Pas avant 2020 le tribunal a déterminé à Amsterdam que BumaStemra lui avait en effet systématiquement payé trop peu d’argent pour l’utilisation de sa musique. Selon le tribunal, le monopole avait échoué. En fin de compte, selon des initiés, le compositeur est parvenu à un règlement pour un montant avec quatre zéros.

Liens

Fin 2018, il n’y a toujours pas de progrès dans le cas de Prins et Van Warmerdam. Les deux organisent donc un rendez-vous avec l’Ajax en novembre, dans le but d’arranger quelque chose avec le club lui-même. Les deux créateurs sont prêts à vendre leur chanson à l’Ajax, afin que le club puisse l’utiliser et l’exploiter sans restriction.

Van Warmerdam tire le chariot. Il pense à un montant de deux cent mille euros, mais c’est négociable. Lors de la consultation à l’Arena avec quelques juristes, le directeur technique Marc Overmars vient nous dire bonjour. « Prenez bien soin de ces gars », dit-il aux avocats du club en posant brièvement sa main sur l’épaule de Van Warmerdam. Un signal d’espoir, pense-t-il.

Pourtant, il n’en vient pas là. L’Ajax est prêt à payer quelque chose pour la « chanson du club », mais pas trop. Selon BumaStemra, il torpille donc également un nouveau régime d’indemnisation au cours de ces mois. Trop cher. Ajax, à son tour, désigne l’organisation du droit d’auteur comme un obstacle à une proposition qu’elle a faite.

Van Warmerdam est bredouille. « Allons-nous le vivre à nouveau ? », envoie-t-il un e-mail à BumaStemra en mars 2019.

Ajax sera sur la Museumplein honoré après avoir remporté le 34e titre national. Photo Olaf Kraak/ANP

Exactement deux mois plus tard, Kees Prins monte sur scène sur la Museumplein après le 34e titre national de l’Ajax : « C’est mon club, mon idéal. »

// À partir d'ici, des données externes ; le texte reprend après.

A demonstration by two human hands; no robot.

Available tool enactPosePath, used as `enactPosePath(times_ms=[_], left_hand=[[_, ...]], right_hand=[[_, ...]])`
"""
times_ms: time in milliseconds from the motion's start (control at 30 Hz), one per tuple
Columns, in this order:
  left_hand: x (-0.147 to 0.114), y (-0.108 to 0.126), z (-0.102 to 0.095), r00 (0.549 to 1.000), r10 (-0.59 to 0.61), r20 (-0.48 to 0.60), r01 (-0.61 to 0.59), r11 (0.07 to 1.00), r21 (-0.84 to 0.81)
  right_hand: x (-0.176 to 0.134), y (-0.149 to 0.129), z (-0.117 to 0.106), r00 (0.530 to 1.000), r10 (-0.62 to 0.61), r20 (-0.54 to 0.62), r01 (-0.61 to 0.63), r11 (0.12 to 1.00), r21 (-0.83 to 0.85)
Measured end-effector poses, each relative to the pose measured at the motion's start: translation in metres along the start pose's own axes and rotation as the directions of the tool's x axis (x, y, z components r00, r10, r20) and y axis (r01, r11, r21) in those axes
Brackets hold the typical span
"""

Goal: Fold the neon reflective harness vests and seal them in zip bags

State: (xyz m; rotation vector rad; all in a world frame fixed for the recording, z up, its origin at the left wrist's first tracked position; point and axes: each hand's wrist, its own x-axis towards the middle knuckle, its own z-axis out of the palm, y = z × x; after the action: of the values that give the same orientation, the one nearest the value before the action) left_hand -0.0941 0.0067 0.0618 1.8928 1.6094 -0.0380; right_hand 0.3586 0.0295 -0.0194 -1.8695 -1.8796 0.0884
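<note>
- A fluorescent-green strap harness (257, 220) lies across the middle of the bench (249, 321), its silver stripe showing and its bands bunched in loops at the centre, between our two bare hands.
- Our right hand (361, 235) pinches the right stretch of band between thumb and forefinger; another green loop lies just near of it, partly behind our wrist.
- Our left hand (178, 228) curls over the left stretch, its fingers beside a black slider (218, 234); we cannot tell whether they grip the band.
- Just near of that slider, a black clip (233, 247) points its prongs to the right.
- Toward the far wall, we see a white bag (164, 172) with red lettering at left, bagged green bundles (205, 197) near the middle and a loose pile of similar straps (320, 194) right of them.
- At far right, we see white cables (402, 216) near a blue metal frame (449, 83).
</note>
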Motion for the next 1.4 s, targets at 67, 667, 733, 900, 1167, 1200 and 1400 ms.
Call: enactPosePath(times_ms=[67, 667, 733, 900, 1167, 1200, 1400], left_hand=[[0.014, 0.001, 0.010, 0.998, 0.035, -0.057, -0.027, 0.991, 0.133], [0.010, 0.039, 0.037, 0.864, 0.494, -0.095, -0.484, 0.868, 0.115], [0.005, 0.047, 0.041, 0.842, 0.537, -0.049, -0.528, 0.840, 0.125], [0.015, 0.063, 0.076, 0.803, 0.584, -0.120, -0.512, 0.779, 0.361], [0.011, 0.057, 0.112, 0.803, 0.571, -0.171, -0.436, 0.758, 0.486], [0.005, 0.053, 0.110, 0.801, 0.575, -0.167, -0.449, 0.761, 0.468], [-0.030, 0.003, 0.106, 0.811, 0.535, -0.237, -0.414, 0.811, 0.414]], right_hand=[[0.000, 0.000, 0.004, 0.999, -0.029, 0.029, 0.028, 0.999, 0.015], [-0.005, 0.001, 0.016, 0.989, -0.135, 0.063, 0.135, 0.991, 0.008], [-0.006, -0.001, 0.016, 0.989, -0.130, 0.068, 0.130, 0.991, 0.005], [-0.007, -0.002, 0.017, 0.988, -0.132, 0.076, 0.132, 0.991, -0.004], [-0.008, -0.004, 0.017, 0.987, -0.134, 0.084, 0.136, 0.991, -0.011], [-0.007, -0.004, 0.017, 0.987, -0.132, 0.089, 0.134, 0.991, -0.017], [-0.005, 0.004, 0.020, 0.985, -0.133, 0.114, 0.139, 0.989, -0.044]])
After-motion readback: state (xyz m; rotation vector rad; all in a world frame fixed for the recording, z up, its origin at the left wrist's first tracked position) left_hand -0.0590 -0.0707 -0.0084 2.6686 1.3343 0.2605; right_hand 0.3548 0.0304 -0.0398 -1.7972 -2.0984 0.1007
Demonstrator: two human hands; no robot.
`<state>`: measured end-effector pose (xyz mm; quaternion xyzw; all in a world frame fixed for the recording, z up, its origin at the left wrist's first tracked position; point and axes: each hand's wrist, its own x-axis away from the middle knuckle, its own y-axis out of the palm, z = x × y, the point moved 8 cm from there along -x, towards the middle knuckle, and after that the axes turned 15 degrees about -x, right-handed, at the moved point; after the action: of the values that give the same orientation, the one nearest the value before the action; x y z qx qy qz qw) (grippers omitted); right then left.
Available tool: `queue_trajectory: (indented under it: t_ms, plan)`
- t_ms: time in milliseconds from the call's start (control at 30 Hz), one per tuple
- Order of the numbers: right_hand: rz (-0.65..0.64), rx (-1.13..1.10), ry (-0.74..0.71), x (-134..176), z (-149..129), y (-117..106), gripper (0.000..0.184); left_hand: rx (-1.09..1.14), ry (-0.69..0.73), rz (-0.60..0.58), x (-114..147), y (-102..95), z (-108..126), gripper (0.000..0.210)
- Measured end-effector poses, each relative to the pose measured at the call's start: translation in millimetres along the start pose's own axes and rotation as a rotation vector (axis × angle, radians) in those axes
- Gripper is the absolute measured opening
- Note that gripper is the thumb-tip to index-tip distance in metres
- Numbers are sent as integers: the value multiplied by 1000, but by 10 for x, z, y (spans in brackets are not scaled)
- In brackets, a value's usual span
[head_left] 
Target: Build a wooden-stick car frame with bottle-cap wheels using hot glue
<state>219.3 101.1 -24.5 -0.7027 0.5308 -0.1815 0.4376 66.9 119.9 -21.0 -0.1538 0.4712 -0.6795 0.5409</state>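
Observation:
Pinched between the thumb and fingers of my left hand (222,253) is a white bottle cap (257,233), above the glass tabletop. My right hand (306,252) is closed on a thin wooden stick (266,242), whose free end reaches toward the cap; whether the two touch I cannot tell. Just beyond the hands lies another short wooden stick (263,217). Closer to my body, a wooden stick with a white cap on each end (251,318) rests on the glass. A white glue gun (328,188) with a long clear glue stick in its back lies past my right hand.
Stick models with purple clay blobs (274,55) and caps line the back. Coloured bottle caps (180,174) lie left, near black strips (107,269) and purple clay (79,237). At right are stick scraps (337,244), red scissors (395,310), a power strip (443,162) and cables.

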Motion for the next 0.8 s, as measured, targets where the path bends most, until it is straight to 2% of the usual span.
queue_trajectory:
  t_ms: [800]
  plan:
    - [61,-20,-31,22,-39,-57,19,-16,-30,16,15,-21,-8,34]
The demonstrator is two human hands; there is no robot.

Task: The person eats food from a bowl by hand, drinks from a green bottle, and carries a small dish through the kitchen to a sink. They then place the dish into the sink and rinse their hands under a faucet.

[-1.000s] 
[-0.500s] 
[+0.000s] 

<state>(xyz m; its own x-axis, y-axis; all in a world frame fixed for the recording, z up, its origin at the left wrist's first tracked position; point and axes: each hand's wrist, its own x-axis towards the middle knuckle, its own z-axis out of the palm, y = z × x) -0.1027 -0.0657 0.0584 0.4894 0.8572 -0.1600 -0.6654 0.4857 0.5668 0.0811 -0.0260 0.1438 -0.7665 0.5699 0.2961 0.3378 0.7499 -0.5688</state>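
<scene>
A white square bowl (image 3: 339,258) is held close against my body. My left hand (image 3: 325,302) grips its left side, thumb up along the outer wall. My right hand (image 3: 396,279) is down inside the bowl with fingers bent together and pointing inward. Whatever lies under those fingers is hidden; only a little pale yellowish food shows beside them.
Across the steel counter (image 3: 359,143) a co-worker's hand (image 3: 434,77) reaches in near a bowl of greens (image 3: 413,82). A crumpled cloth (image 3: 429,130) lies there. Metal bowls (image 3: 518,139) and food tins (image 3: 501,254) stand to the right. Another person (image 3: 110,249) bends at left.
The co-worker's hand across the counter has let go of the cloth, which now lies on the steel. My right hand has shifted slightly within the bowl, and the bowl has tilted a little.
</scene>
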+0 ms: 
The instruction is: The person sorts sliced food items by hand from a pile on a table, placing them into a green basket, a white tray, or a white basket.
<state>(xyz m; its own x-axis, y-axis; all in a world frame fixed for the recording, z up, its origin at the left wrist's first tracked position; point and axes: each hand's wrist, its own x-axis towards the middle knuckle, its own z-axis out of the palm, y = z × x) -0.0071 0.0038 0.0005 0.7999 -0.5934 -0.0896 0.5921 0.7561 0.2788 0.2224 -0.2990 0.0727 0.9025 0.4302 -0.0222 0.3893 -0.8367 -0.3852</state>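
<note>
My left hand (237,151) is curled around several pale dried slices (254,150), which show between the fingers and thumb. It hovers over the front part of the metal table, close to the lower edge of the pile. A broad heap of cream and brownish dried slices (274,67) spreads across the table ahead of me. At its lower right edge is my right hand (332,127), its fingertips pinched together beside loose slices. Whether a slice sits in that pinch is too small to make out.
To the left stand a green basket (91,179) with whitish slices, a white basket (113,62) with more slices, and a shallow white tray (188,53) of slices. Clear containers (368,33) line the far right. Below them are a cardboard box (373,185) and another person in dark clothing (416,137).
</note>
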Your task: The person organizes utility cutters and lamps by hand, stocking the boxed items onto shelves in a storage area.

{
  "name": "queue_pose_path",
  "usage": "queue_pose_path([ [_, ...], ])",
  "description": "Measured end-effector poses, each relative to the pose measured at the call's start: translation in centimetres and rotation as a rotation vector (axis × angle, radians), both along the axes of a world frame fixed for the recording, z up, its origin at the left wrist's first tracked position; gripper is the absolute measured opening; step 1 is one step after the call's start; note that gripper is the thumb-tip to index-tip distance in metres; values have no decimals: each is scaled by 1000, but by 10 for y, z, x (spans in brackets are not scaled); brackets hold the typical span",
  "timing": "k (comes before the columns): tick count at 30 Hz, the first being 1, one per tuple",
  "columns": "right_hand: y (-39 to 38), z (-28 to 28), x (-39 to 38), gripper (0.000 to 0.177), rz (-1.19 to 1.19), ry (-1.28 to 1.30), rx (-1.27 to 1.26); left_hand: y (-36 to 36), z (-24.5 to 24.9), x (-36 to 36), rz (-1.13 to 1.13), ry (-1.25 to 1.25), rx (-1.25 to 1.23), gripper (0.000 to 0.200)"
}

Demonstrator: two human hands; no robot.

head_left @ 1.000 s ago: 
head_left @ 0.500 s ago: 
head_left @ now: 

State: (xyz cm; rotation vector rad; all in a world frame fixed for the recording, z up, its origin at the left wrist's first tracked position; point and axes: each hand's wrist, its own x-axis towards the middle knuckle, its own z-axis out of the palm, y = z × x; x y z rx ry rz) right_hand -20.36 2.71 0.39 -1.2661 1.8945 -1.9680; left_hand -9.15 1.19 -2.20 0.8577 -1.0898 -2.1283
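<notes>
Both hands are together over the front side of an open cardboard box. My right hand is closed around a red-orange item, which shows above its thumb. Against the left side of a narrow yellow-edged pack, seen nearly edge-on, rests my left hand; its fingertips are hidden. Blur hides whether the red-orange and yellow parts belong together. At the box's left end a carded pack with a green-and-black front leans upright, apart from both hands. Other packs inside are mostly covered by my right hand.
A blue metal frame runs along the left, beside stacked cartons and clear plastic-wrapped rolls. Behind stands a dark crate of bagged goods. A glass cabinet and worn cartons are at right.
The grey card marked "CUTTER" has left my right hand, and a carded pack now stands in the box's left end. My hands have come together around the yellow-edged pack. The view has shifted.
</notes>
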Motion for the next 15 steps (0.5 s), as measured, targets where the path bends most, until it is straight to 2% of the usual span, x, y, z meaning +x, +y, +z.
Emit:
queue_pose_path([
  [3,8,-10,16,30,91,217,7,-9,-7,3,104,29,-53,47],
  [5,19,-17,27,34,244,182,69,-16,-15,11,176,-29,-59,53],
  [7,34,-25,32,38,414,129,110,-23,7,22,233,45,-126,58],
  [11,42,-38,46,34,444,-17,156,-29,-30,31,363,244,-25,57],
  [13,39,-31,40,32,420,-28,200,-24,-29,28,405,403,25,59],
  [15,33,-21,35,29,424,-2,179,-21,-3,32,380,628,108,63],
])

Il faudra attendre fin 2021 pour qu’un nouveau dispositif soit mis en place : le tarif ‘Journées de compétitions sportives de haut niveau’, beaucoup moins attractif financièrement pour les artistes. En mars 2023, Van Warmerdam recevra un premier règlement basé sur cet accord. Il ouvre la lettre de BumaStemra et fixe le montant : 325,33 euros. Ça y est. Le stratagème, qui se bat depuis quinze ans, lui rapporte, à lui et à Prins, 34 euros par match. Seulement un tiers du montant du stratagème que l’Ajax et Feyenoord ont précédemment licencié.

Coup de chance : l’accord s’appliquera rétroactivement, à partir de 2010. Ils ne recevront rien pour l’utilisation de leur chanson dans les moins de dix ans qui l’ont précédé.

Van Warmerdam ressent de la colère. BumaStemra a été bluffé par l’Ajax, pense-t-il. Il pense à ce que son père socialiste avait l’habitude de dire à propos des grandes entreprises :  » Bande d’attardés ! »

Après avoir demandé à CNRC BumaStemra libère le directeur commercial, l’avocat et un employé de fond pour expliquer la politique. Elle concerne, soulignent-ils, un « groupe relativement restreint » de membres insatisfaits de leurs services. L’intérêt d’un individu se heurte parfois à celui du collectif, reconnaît le directeur commercial. Et puis un membre individuel a deux goûts : « Ils appellent un avocat ou ils cherchent la presse. » Il reconnaît cependant que son organisation « n’a pas toujours traité les problèmes avec fermeté ». « Nous aurions dû agir avec plus d’énergie », dit-il à propos de l’affaire persistante avec Van Warmerdam.

Quand CNRC Kees Prins appelle, il réagit défensivement. Trois jours plus tard, il y a un autre contact téléphonique. Il dit qu’il n’a plus envie de faire partie de la « quête » de Van Warmerdam, avec qui il a fait la chanson à succès en 1997. Il ne dira pas pourquoi. Lorsqu’on lui demande s’il reçoit une compensation financière ou matérielle de l’Ajax pour les fois où il chante « Mon club », il répond : « Je ne dirai rien à ce sujet non plus. »

L’Ajax a déclaré dans une réponse écrite que Prins n’avait jamais été payé pour les performances en direct. Cependant, il a reçu des abonnements dans le passé en tant que relation du club. Le porte-parole du club ne sait pas pourquoi Van Warmerdam n’a jamais rien reçu de l’Ajax.